Data Availability Statement

Abstract

Targeting the endocannabinoid system may have a role in the treatment of post-traumatic stress disorder (PTSD). However, few studies have examined the effectiveness of cannabis on symptoms of PTSD, and more research is needed to ascertain cannabis’ effectiveness. In this retrospective naturalistic study, we followed 14 relatively mature (32-68 years of age), treatment-resistant, chronic combat post-traumatic patients who remained severely symptomatic despite treatment with many lines of conventional treatment prior to receiving medicinal cannabis. Our findings show that total sleep score, subjective sleep quality, and sleep duration significantly improved (p < 0.01). Total PTSD symptom score and its subdomains (intrusiveness, avoidance, and alertness) showed improvement (p < 0.05). However, there was no improvement in the frequency of nightmares (p = 0.27). The mean follow-up time was 1.1 ± 0.8 years (range of 0.5 to 3 years).

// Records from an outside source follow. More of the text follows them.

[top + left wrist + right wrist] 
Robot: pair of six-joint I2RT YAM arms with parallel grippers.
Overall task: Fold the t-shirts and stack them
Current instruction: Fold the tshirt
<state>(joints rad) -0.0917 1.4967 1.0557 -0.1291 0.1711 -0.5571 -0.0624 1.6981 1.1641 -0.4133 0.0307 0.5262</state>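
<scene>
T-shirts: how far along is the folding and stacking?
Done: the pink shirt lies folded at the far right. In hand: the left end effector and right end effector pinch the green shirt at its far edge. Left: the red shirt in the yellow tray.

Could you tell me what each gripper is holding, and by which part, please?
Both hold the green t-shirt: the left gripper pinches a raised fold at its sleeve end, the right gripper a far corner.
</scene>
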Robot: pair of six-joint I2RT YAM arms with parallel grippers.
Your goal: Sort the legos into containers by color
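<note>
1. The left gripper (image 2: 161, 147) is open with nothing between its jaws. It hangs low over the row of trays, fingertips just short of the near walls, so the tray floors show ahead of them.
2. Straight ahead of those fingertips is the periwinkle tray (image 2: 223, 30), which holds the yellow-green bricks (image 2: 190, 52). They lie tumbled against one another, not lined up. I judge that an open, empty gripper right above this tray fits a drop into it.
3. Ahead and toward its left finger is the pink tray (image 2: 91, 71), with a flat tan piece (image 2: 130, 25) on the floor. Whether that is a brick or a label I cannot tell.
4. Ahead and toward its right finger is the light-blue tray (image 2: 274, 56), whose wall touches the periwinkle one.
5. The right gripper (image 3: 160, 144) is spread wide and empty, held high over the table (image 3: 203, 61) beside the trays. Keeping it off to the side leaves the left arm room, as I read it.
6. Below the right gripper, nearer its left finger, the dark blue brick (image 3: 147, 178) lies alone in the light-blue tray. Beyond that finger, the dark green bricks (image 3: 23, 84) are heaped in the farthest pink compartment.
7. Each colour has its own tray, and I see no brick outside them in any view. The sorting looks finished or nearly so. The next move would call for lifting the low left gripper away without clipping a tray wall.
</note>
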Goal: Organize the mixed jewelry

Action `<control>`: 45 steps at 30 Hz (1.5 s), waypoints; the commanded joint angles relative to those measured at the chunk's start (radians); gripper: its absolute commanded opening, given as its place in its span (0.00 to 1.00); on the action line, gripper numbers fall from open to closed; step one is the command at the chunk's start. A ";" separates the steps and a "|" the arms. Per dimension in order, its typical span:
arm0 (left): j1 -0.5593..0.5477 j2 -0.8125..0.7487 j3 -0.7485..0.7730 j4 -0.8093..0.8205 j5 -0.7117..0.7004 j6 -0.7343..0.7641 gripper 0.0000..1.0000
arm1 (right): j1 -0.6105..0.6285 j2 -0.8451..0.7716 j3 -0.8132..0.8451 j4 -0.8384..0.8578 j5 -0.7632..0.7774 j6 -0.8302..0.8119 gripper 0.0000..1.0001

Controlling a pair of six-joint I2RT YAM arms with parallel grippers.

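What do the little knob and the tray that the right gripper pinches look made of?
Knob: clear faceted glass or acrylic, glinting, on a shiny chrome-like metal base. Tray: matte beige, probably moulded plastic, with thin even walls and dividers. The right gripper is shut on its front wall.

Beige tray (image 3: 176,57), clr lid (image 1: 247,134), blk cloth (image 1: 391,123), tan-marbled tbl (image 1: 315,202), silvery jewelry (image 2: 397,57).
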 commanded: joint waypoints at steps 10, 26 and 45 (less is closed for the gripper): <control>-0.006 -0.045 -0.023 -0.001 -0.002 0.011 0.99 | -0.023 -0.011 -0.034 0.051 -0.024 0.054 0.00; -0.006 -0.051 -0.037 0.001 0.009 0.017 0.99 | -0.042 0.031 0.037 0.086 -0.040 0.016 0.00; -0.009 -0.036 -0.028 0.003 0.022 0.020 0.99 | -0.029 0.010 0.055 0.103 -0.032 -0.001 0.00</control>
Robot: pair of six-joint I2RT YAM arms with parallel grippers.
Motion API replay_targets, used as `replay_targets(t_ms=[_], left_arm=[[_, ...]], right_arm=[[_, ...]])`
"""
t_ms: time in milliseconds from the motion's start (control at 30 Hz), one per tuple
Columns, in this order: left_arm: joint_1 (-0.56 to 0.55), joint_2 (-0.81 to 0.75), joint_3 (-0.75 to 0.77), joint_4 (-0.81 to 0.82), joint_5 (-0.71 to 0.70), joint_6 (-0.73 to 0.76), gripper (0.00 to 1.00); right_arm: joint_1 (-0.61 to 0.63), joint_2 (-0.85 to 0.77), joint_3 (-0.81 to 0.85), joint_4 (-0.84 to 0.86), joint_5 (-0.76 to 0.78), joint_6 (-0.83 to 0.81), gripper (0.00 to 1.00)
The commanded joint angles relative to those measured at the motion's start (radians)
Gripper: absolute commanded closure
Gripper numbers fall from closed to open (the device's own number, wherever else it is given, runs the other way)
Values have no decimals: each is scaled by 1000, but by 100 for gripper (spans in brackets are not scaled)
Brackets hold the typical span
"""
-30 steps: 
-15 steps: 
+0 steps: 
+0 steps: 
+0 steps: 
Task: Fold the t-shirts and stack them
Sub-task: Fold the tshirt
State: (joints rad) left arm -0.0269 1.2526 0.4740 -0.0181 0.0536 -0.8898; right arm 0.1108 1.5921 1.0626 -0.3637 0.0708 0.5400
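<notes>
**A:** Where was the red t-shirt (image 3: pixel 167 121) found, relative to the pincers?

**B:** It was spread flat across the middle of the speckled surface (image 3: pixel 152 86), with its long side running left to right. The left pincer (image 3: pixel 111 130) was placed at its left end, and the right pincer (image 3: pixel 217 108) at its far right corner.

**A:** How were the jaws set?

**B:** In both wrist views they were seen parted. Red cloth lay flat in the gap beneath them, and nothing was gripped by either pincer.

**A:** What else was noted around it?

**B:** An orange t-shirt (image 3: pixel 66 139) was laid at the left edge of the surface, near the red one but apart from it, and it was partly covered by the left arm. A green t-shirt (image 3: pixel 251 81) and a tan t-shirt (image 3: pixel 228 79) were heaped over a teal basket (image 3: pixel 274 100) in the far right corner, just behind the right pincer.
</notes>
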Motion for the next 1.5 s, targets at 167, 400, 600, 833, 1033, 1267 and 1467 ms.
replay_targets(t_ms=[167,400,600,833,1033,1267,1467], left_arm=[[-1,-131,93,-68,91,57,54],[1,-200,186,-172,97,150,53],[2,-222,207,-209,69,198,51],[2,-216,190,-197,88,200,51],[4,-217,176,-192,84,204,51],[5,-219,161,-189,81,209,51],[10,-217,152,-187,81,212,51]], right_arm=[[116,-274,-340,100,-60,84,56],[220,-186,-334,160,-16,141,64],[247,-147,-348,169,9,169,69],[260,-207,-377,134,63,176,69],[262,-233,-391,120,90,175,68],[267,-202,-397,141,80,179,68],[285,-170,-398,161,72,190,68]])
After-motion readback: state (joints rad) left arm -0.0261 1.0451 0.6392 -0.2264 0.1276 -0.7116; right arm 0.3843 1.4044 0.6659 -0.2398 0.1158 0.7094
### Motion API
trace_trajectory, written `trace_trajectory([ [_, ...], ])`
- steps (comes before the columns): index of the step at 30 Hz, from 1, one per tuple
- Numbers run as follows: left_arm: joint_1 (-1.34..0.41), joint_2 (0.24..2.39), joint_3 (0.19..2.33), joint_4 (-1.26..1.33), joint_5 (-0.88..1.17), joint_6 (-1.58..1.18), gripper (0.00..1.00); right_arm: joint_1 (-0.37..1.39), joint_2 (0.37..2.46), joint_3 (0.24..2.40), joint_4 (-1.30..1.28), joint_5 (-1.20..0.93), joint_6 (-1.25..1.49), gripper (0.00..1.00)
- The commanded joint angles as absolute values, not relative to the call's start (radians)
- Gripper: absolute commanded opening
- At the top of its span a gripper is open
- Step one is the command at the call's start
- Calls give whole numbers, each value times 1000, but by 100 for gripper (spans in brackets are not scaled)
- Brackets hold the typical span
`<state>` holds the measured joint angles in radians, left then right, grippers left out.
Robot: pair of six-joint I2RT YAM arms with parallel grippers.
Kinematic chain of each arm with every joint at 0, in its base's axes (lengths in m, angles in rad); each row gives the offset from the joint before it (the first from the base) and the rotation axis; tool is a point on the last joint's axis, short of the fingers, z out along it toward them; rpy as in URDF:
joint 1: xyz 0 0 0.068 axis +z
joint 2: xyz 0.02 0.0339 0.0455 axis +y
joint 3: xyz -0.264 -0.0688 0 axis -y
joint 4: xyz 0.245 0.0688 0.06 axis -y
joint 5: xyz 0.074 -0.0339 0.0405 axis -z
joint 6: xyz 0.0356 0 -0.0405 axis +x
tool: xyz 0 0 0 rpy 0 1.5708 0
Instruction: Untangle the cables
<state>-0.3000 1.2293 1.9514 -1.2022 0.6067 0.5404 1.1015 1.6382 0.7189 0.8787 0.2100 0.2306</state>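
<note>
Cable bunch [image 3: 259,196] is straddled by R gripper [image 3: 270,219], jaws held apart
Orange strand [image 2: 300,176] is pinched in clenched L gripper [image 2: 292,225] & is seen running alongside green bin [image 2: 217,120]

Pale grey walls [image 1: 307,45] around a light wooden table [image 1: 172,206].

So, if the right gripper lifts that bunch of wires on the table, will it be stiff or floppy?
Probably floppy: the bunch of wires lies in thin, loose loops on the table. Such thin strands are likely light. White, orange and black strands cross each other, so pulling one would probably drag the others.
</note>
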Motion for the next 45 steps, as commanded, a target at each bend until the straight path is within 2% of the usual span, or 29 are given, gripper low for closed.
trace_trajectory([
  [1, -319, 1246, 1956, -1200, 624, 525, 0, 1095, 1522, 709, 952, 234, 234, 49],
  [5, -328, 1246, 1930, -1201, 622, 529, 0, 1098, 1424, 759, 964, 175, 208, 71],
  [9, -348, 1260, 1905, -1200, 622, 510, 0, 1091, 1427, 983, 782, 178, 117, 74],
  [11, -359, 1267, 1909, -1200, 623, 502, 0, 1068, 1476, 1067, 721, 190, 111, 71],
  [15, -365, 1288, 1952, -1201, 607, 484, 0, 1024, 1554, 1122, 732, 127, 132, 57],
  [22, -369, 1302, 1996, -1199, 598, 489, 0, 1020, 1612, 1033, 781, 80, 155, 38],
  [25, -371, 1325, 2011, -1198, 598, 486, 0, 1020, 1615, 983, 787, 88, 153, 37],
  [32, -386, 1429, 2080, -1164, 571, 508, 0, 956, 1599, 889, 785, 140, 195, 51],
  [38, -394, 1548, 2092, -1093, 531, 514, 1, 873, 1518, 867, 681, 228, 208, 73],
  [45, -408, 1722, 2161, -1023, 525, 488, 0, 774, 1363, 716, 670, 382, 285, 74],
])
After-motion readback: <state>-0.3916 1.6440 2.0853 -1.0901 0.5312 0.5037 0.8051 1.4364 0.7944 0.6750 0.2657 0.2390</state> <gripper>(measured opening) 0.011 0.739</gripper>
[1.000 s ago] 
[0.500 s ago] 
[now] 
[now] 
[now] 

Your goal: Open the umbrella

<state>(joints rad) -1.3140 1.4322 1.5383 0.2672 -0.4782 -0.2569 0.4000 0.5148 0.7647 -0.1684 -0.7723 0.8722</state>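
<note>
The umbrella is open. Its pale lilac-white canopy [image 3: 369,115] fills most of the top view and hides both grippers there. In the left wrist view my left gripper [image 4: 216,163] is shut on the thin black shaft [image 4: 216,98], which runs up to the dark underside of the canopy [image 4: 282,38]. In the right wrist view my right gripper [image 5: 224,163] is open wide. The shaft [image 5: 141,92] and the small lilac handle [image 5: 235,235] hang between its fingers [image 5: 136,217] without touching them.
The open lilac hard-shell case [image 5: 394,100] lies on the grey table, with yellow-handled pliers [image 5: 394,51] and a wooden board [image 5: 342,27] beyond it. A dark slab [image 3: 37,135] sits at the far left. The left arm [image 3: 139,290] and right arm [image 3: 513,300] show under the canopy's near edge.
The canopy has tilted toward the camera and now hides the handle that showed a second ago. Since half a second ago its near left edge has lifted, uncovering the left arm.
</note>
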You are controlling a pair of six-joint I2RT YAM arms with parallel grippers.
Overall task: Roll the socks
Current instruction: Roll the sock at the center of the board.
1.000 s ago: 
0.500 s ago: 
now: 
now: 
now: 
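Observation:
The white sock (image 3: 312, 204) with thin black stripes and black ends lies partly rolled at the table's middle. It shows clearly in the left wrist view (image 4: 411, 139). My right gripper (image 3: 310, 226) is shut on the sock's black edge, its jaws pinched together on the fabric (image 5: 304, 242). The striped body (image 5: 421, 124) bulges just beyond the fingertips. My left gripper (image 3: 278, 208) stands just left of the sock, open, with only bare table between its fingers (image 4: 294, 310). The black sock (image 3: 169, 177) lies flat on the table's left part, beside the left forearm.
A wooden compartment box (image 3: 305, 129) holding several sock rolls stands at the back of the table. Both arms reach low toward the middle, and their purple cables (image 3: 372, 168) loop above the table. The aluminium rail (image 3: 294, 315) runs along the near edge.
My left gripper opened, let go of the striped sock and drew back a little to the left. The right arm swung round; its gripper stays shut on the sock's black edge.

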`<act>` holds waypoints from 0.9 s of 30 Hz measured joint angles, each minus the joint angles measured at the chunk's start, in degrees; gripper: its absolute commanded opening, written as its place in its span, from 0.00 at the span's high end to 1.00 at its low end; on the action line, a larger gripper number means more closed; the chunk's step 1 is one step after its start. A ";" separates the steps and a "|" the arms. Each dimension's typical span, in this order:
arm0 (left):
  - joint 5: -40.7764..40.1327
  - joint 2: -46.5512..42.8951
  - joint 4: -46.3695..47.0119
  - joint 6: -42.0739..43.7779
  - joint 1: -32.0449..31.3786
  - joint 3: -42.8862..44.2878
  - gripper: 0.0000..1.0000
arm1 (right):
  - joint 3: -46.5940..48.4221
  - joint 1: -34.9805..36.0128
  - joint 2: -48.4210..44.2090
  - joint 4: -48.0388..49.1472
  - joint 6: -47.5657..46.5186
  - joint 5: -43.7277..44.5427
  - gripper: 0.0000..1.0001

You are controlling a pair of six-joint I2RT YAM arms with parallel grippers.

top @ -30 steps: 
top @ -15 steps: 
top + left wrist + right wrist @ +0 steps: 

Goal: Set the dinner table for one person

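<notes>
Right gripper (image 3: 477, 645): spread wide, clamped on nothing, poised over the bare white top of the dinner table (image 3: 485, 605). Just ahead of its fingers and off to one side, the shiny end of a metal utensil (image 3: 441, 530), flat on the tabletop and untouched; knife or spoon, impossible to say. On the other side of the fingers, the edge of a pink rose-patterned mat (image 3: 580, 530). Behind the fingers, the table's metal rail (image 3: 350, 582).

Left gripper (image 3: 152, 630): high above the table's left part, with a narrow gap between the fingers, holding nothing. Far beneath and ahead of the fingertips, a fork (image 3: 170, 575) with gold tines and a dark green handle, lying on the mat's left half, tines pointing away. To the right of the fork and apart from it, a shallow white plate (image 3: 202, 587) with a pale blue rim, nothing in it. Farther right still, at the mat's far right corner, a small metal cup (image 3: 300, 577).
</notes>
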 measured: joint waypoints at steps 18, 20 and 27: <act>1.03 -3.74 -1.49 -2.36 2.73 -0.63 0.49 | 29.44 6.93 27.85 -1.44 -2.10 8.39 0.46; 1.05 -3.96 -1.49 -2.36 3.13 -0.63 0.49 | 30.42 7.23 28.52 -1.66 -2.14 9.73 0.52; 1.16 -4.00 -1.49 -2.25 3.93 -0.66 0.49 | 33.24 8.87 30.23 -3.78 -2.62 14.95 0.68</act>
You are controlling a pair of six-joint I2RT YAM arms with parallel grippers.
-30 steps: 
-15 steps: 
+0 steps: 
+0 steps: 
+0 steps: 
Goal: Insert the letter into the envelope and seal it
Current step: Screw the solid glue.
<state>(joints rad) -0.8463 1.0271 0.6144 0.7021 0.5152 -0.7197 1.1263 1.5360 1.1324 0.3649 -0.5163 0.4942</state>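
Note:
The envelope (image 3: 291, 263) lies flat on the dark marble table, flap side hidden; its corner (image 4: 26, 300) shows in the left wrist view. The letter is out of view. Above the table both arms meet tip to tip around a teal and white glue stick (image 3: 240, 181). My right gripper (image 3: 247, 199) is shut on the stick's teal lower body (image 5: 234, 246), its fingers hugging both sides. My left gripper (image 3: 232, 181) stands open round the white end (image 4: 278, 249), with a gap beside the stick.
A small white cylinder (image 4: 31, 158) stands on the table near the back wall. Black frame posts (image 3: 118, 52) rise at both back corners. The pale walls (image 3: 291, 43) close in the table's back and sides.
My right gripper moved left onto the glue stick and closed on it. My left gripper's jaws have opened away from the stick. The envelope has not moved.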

Keywords: cannabis, post-traumatic stress disorder (PTSD), treatment-resistant, combat PTSD, posttraumatic diagnostic scale (PDS), pittsburgh sleep quality index (PSQI), sleep quality

1. Introduction

Post-traumatic stress disorder (PTSD) is a mental disorder that can develop after a person is exposed to a traumatic event, such as threatened or actual death, serious injury, or sexual violence. Exposure can be direct, as a witness, as learning a traumatic event happened to a close person, or as repeated or extreme exposure to details of a traumatic event, such as during a line of work. The clinical presentation varies, and symptoms may include: Fear-based reexperiencing (such as in intrusive recollections, nightmares, or dissociative states); Intense physiological or psychological distress when exposed to triggering cues that remind of the traumatic events and persistent avoidance of such cues (internally or externally); Negative alterations in cognition or mood including difficulty in remembering important parts of the event, negative expectations about oneself, others or the future. Persistent negative mood states with decreased ability to feel positive feelings. Diminished interest in previously enjoyed activities and feelings of detachment or estrangement from others; Alterations in arousal and reactivity, including irritable behavior, hypervigilance, exaggerated startle response, and more (). According to different guidelines for the treatment of post-traumatic stress disorder (PTSD), including the American Veterans Affairs (VA) and American Department of Defense (DoD) guidelines (), and the International Society for Traumatic Stress Studies (ISTSS) (), the first line treatment of PTSD includes psychotherapy and/or SSRIs or SNRIs. The most evidence-based and effective treatments are cognitive behavioral therapy (CBT), specifically prolonged exposure (PE), as well as eye-movement desensitization and reprocessing (EMDR) (). However, a large proportion of patients avoid psychological treatment, and the dropout rate among veterans is high (). Remission rates with medication are only around 20 to 30%, and their side effects cause low compliance resulting in poor efficacy (). Considering the limitations of these treatments and the need for effective treatment for patients diagnosed with PTSD, an interest in medical cannabis for PTSD has risen in recent years.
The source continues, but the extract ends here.